Пожар! Пожар пожирает. Пожар пожирает пожар. Пожар пожирает...
Вокруг тлеет ВСЕ. А ты идешь сквозь искусственный-настоящий огонь, чувствуя, как кончается иммунная защита. Ты — аниянт. Тот, чьи тесты показали 13%-ую сопротивляемость анию. Так много и так мало одновременно. Теперь нужно найти прорыв. Нужно найти...
Одежда медленно плавится. Интересно, почему так медленно? И куда идти? Какая большая зараженная зона! Сколько минут осталось? Жаль, часы пришлось снять, они бы не выдержали первыми. Где же аний? Кто сбросил бомбу в беззащитный лес беззащитной планеты?
Где-то далеко замер поезд, которому перекрыты пути отступления. Люди зажаты в кольцо, через которое может пройти только такой, как он. Аниянт. Человек, который может унять Ад, унять маленькую бездну...
Аниянт просыпается в холодном доме. Голова мерзнет, тело страдает от жары. Два одеяла, толстых, из шкур лесных животных. Неподалеку пьет чай человек, который встретил его пару минут назад... Или пару часов?.. Пару дней?

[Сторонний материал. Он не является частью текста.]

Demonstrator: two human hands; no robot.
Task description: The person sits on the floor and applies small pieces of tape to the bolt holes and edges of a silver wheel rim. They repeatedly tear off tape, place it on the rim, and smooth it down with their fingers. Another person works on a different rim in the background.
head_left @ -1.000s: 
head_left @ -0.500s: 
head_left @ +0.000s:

— Он очнулся! — кричит другой голос, мальчишеский, справа. Аниянт поворачивает голову, оценивающе смотрит на мальчишку, который смеется в голос... От радости, что он пришел в себя? Аниянт опускает взгляд, и понимает, что у мальчишки нет ног. И что сидит тот на коляске... Какой ужас...
— Очнулся, Радий, очнулся... — довольно кивает лесничий. — Как ты, аниянт?
— Я аниянт? — тихо спрашивает мужчина. — Я?
— Ты, кто ж еще! — довольно восклицает мальчишка. — Самый настоящий! Ты герой! У тебя знаки на спине — три раза! Ты ходи в аний три раза!
Его глаза светятся так ярко, так счастливо, что в памяти снова возникают слова. "Папочка, пожалуйста, возвращайся..."
— Я должен идти... — затуманенным голос говорит аниянт.
— Куда? — всплескивает руками лесничий. — Ты не знаешь, где твой дом, как тебя зовут и куда идти. Куда ты пойдешь? Я отвезу тебя в город, но чуть позже. А пока что — побудь с нами.
— Я должен идти! — громким уверенным голосом говорит аниянт. Радий в коляске смотрит на него больными, полными ужаса глазами.
— Побудь с нами. — Повторяет он слова отца. — Побудь, мне так скучно сидеть здесь одному...
Аниянт смотрит на его ноги. Долго, словно думая. Радий поводит плечами — ему неуютно от этого взгляда, да и не хочется, чтобы незнакомый герой остался здесь лишь из жалости. Но быть одному — это так скучно.
— Оставайся! — все тем же тоном говорит лесничий. — На пару дней. Кто знает — может, память вернется к тебе...
"Папочка..."
Больше не жарко. Лишь холодно и скучно. Аний отбирает интерес к жизни, высасывая у человека тепло и счастье. Движения сначала кажутся быстрыми и неуклюжими, затем действительно становятся такими. Это так трудно — идти сквозь радиационный огонь, зная, что погибаешь и губишь других... Но что еще тебе остается?
А вот и аний. Большой камень, источающий вокруг себя жару и холод, жизнь и смерть. Деревья вокруг него стремительно растут, а затем так же быстро отцветают и высыхают, проживая свою жизнь во много раз скорее обычного темпа. Так же и ты. Вот треснет твой необычно высокий иммунитет, а там уже только ногами вперед... Хотя некому будет это сделать...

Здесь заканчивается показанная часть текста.